A boxed and labelled life
Back in 1995, I visited an anonymous industrial building in an anonymous corner of Wembley, to view an art installation by Brian Eno and Laurie Anderson (both celebrated post-modern artistic eggheads) entitled Self Storage. Set up like one of those huge storage warehouses where people can file away unwanted remnants of their lives for as long as they want (at a price, obviously), I found the installation fascinating. It particularly satisfied the part of me that is always inquisitive about people’s lives — but done in an artful and arty way, of course.
Seven years on, I feel surrounded by junk. I’m attempting — for various reasons — to have a major clear-out. But there’s always that problem about what to keep and what to throw away. No, I don’t need those two files of painstakingly written lecture notes from the four-term course covering the history of theatre. I’m not going to read through them again — certainly not in the immediate future — but I want to keep them, because each sheet of yellowing A4 paper represents the nights I spent in my dingy student bedroom, painstakingly copying out the salient points of lecturers’ ramblings as stored on the cheap dictaphone I owned at the time. That’s important.

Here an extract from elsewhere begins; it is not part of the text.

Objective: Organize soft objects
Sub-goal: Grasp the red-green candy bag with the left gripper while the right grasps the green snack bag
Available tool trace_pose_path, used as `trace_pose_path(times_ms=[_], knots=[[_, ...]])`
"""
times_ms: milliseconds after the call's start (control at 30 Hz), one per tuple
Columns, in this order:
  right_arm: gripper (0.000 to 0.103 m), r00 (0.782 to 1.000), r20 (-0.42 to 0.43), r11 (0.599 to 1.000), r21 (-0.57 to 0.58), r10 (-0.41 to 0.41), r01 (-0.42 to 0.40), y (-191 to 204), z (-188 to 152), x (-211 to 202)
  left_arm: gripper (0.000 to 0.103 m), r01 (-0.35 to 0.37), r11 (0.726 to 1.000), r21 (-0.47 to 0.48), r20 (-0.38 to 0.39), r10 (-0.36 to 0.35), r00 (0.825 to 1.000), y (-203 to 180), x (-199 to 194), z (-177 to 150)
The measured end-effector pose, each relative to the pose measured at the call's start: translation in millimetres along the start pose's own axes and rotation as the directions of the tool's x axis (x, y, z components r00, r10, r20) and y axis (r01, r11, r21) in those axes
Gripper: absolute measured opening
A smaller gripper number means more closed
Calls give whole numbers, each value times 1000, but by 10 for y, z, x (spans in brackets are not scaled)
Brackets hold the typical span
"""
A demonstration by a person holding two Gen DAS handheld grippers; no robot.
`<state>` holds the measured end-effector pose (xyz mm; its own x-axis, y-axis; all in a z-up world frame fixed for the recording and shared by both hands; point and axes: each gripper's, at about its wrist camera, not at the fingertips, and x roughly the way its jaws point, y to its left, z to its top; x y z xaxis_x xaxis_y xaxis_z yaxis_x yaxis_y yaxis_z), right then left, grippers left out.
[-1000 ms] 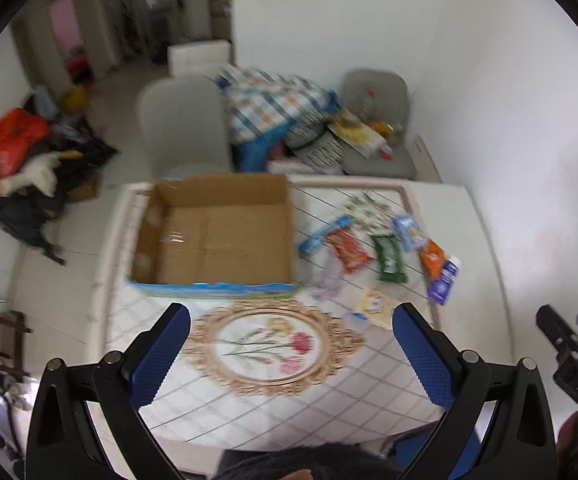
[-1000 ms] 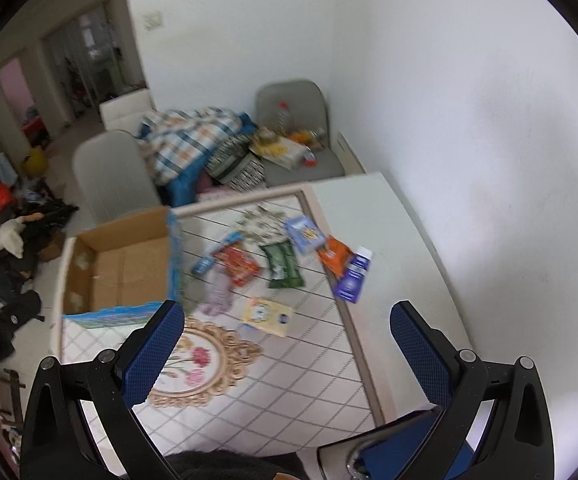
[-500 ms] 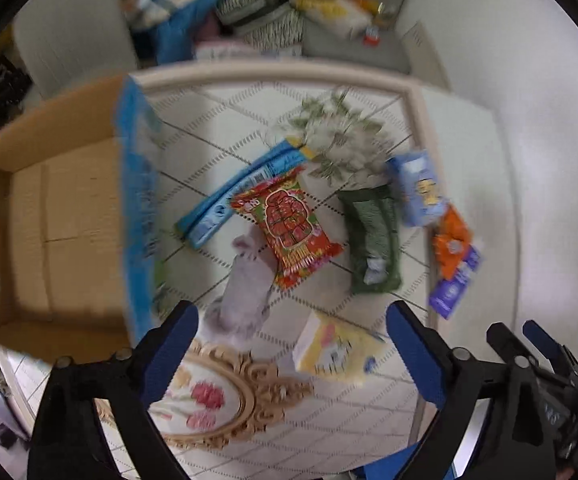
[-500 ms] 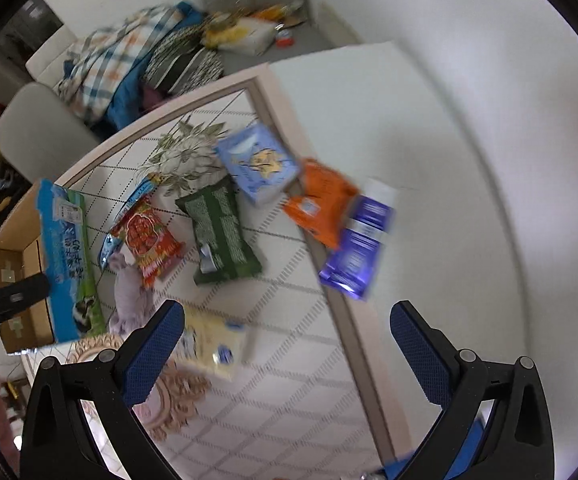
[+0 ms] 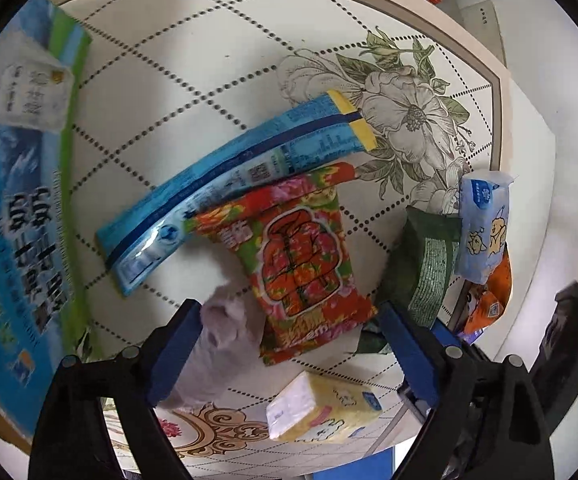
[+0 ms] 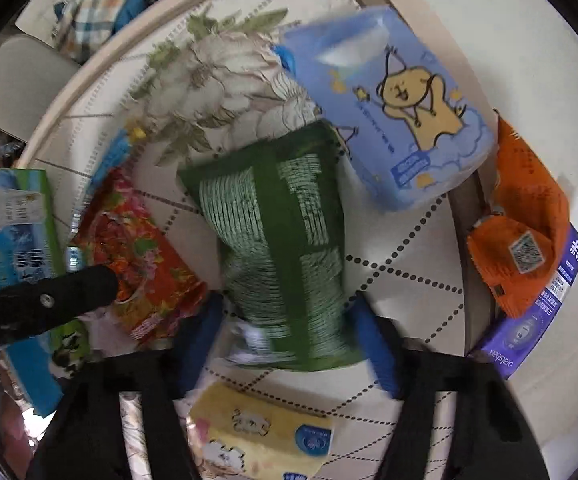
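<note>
The right gripper point(image 6: 289, 320), its jaws just closing, has its blue pads against both sides of the green pouch's point(image 6: 281, 240) near end, crowded by the blue tissue pack point(image 6: 393, 120) at far right and the red floral packet point(image 6: 137, 248) at left. The left gripper point(image 5: 289, 344) stands wide and empty astride that packet's near end, one pad beside a blurred lilac cloth point(image 5: 217, 344). The cardboard box point(image 5: 17, 200) walls off the left; the yellow tissue pack point(image 5: 325, 412) lies nearest, partly hidden.
</note>
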<state>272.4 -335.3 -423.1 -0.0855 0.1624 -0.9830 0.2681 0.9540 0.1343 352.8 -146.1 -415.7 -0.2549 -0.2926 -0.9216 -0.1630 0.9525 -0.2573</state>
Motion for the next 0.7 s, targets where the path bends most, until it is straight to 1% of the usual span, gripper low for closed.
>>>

And that’s just one example. You can also include two boxes of degree set texts (and even some A-level texts); programmes from theatre productions (both those I’ve seen and those I’ve been involved in); old presents which have no practical use, but that I still value because they remind me of the people who gave them (including a Furby, for heaven’s sake); even, God forbid, old clothes that I would no longer be seen dead in, but that I want to keep because I can occasionally unpack them, stare at them in disbelief and think: “Did I really used to wear this junk?”
Possibly the most ridiculous items I keep are old cards — birthday, Christmas and even holiday postcards — that contain memorable or particularly special messages from friends. I have a small collection of cards that date back to my 18th birthday — thirteen long years ago — if that’s not too hard to believe. Sentimental fool behaviour all over again, then.
A few times over the past few days, I have sat on the edge of my bed with one or other of the above items in my hands, poised between a storage box and a black refuse sack. To be fair to myself, I’ve been more practical than ever before, and have got rid of a number of things that in previous years I would have retained. But still I find myself clinging to other items, just knowing that they’re going to take up valuable space, yet unable to part with them.
That’s why the Eno/Anderson installation has suddenly resurfaced in my mind. In the future — hopefully the near future — everyone will be given their own storage area, free of charge. When we reach 18, just as we start collecting our own belongings and bringing together parts of our personal history, each of us will be issued with a few cubic metres of storage space in which to store our lives — the aspects of our past that are gone but not forgotten; the aspects that no longer need to be carried around as baggage (emotional or otherwise), but that we should always have the possibility of easily revisiting whenever we wish.
Like the Self Storage installation, the storage units containing our lives will (if the owner agrees) be made available for inspection — not for snooping around, opening boxes and picking over items, but just for a glimpse through the grille at the various labels and a tantalising impression of what lies within. Schooldays, family papers, certificates, university, gifts — moments of our existence, packed and sealed. If you want someone to really get to know you — who you are, where you come from and the things that made you who you are today — you can supply them with the key to your storage area and invite them to browse. Not that I would ever agree to the latter, of course.
Name:: V Simons
Box no: 22356104517
Born: 1971
Storage unit began: 1989.Notes: Browsing rights only available to authorised keyholders (none at present). Contents checked annually by owner, during his sudden frenetic period of spring cleaning.
What would you put into your self storage unit?